Your task: Give back each record precisely, pictures excluded.

+===+

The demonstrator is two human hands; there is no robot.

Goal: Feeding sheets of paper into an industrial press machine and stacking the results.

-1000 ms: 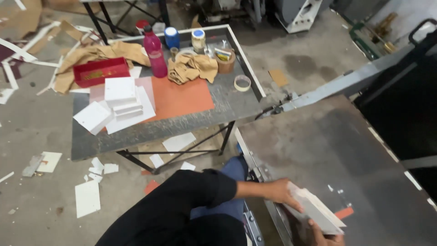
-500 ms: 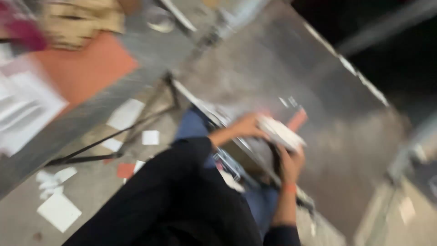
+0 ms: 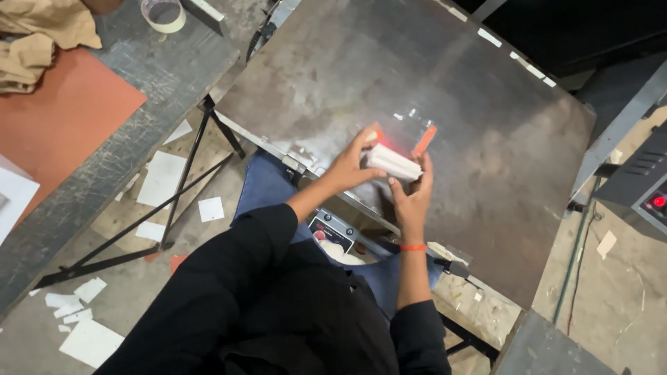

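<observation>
Two hands hold a stack of white cards (image 3: 393, 162) above the metal worktop (image 3: 486, 104), near its front edge: left hand (image 3: 351, 163) grasping one end, right hand (image 3: 411, 196) supporting below. Bare plate extends beyond; an orange strip (image 3: 424, 141) lies just behind.

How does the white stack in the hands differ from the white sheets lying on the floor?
The white stack is thick, many layers pressed together; the floor sheets are single and flat. The stack is held above the metal plate between the left hand and the right hand; the sheets lie loose and scattered, untouched. Both are white and rectangular.
</observation>
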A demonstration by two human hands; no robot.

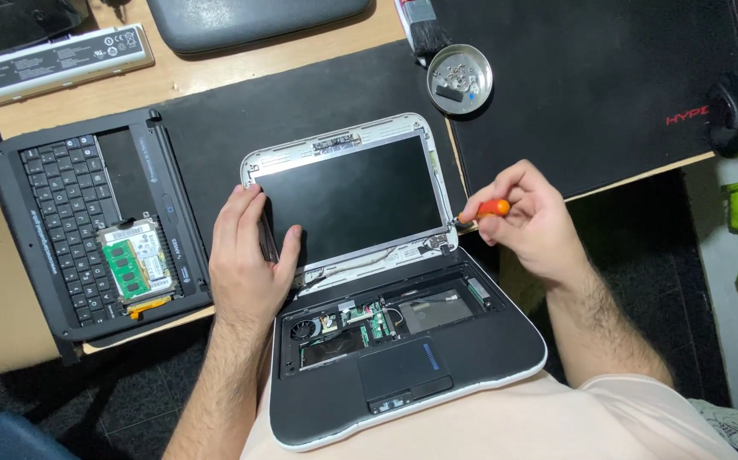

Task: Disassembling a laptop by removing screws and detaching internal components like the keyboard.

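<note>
Across our lap and the near edge of the wooden worktop [216,81] lies the small white-edged laptop with its black palm rest and dark screen [348,200], opened flat. Its keyboard is already out: the base [403,341] shows a bare cavity with a small fan, green circuit boards and thin cables. The plastic frame around the screen also seems to be off, since the metal edge and bare hinge brackets show. What is left, as far as we can judge, is the fastening at the right hinge, and the panel itself sits in the lid.

Our right hand [531,217] is closed around a small screwdriver with an orange handle [488,209], its tip set at the right hinge corner of the screen. Our left hand [245,255] is clamped on the left edge of the lid, thumb on the glass, fingers behind.

To the left, the removed black keyboard panel [88,226] rests on a black mat [301,94], with a silver drive and a green memory stick [130,264] lying on it. Beyond it sits a long white battery pack [54,61]. Above the screen, a round metal dish [460,79] holds small parts, and a brush [424,30] lies just beside it.
</note>
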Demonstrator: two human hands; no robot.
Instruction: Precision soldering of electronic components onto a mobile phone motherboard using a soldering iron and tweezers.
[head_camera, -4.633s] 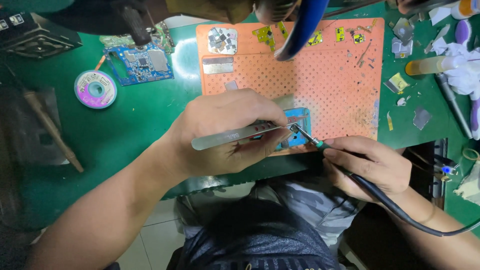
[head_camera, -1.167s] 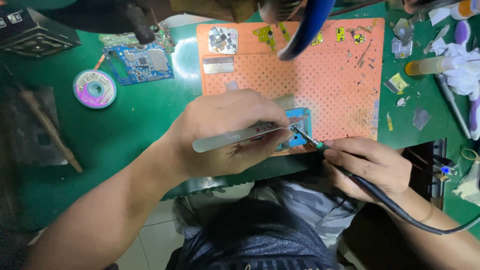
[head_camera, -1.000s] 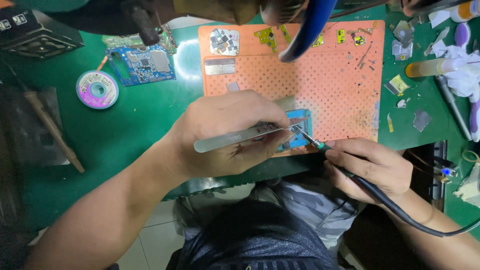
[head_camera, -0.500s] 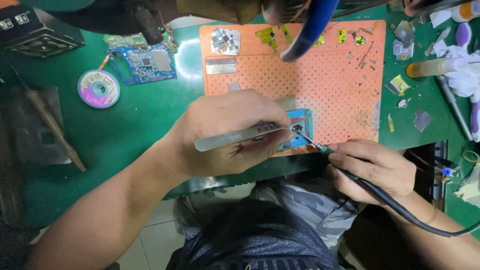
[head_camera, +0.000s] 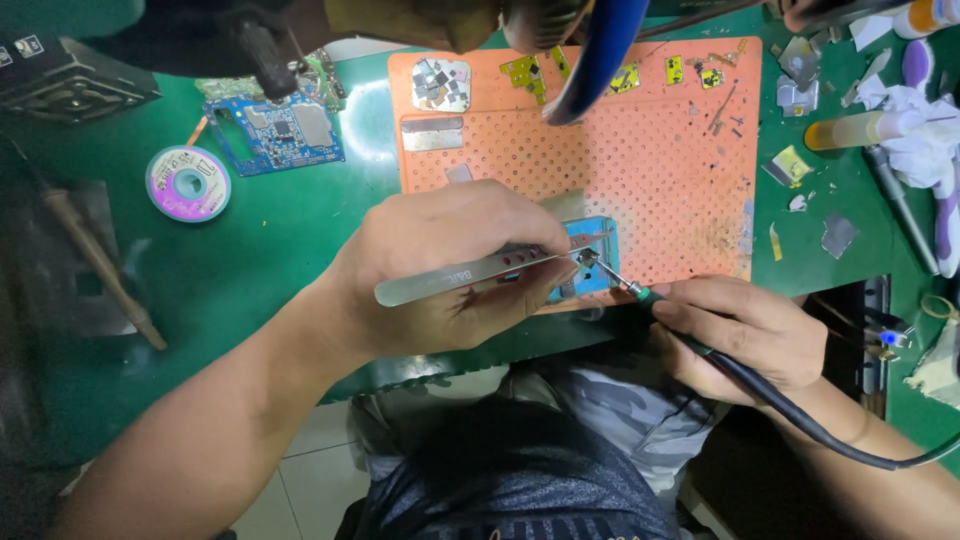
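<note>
At the far left of the frame I see a wooden-handled tool (head_camera: 98, 268) lying on the green desk (head_camera: 250, 270), and just right of it a purple-cored spool of solder wick (head_camera: 187, 183). Above and to the right of the spool lies a blue circuit board (head_camera: 277, 136), bare on the desk and well apart from my work.

Left of centre, my left hand (head_camera: 450, 265) is closed around a pair of steel tweezers (head_camera: 470, 274), thumb under and fingers over, holding them nearly level with the tips pointing right. The tips meet a small blue board (head_camera: 590, 262), which sits at the lower edge of the orange perforated work mat (head_camera: 650, 170), in the middle of the frame. Whether the tips pinch a part there I cannot tell; it is too small.

From the right, my right hand (head_camera: 745, 335) is wrapped in a pen grip on a soldering iron (head_camera: 640, 292), whose thin tip slants up-left and comes down on the same blue board just beside the tweezer tips. Its black cable (head_camera: 800, 425) trails to the lower right.

Along the mat's top edge lie small yellow and silver metal shields (head_camera: 440, 82). In the upper right, on the desk, a yellow-filled syringe (head_camera: 860, 130) rests beside white crumpled tissue (head_camera: 925, 140).
</note>
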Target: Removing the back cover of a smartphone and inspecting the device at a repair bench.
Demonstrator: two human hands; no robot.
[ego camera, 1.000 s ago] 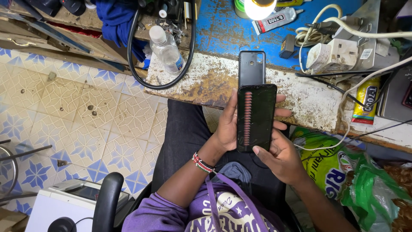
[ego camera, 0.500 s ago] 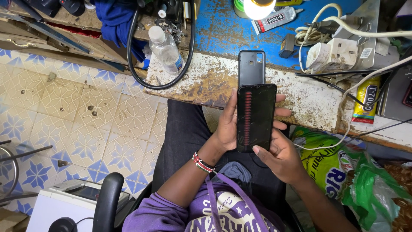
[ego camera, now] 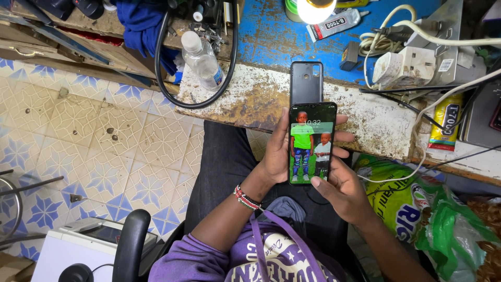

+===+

Solution for this task:
The demonstrator is two human hands; there is no robot.

Goal: Feeding sheets of paper into an industrial press machine and stacking the results.

-1000 ms: 
-500 ms: 
+0 ms: 

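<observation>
Two hands hold a stack of white cards (image 3: 393, 162) above the metal worktop (image 3: 486, 104), near its front edge: left hand (image 3: 351, 163) grasping one end, right hand (image 3: 411, 196) supporting below. Bare plate extends beyond; an orange strip (image 3: 424, 141) lies just behind.

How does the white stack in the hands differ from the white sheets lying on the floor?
The white stack is thick, many layers pressed together; the floor sheets are single and flat. The stack is held above the metal plate between the left hand and the right hand; the sheets lie loose and scattered, untouched. Both are white and rectangular.
</observation>
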A demonstration by two human hands; no robot.


Task: Disassembling a laptop by removing screws and detaching internal components like the keyboard.

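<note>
Across our lap and the near edge of the wooden worktop [216,81] lies the small white-edged laptop with its black palm rest and dark screen [348,200], opened flat. Its keyboard is already out: the base [403,341] shows a bare cavity with a small fan, green circuit boards and thin cables. The plastic frame around the screen also seems to be off, since the metal edge and bare hinge brackets show. What is left, as far as we can judge, is the fastening at the right hinge, and the panel itself sits in the lid.

Our right hand [531,217] is closed around a small screwdriver with an orange handle [488,209], its tip set at the right hinge corner of the screen. Our left hand [245,255] is clamped on the left edge of the lid, thumb on the glass, fingers behind.

To the left, the removed black keyboard panel [88,226] rests on a black mat [301,94], with a silver drive and a green memory stick [130,264] lying on it. Beyond it sits a long white battery pack [54,61]. Above the screen, a round metal dish [460,79] holds small parts, and a brush [424,30] lies just beside it.
</note>
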Demonstrator: two human hands; no robot.
Instruction: Precision soldering of electronic components onto a mobile phone motherboard using a soldering iron and tweezers.
[head_camera, -4.633s] 
[head_camera, -1.167s] 
[head_camera, -1.000s] 
[head_camera, -0.500s] 
[head_camera, +0.000s] 
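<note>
At the far left of the frame I see a wooden-handled tool (head_camera: 98, 268) lying on the green desk (head_camera: 250, 270), and just right of it a purple-cored spool of solder wick (head_camera: 187, 183). Above and to the right of the spool lies a blue circuit board (head_camera: 277, 136), bare on the desk and well apart from my work.

Left of centre, my left hand (head_camera: 450, 265) is closed around a pair of steel tweezers (head_camera: 470, 274), thumb under and fingers over, holding them nearly level with the tips pointing right. The tips meet a small blue board (head_camera: 590, 262), which sits at the lower edge of the orange perforated work mat (head_camera: 650, 170), in the middle of the frame. Whether the tips pinch a part there I cannot tell; it is too small.

From the right, my right hand (head_camera: 745, 335) is wrapped in a pen grip on a soldering iron (head_camera: 640, 292), whose thin tip slants up-left and comes down on the same blue board just beside the tweezer tips. Its black cable (head_camera: 800, 425) trails to the lower right.

Along the mat's top edge lie small yellow and silver metal shields (head_camera: 440, 82). In the upper right, on the desk, a yellow-filled syringe (head_camera: 860, 130) rests beside white crumpled tissue (head_camera: 925, 140).
</note>
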Target: Removing the back cover of a smartphone and inspecting the device at a repair bench.
Demonstrator: two human hands; no robot.
[ego camera, 1.000 s ago] 
[ego camera, 0.500 s ago] 
[ego camera, now] 

This completes the output for the exercise.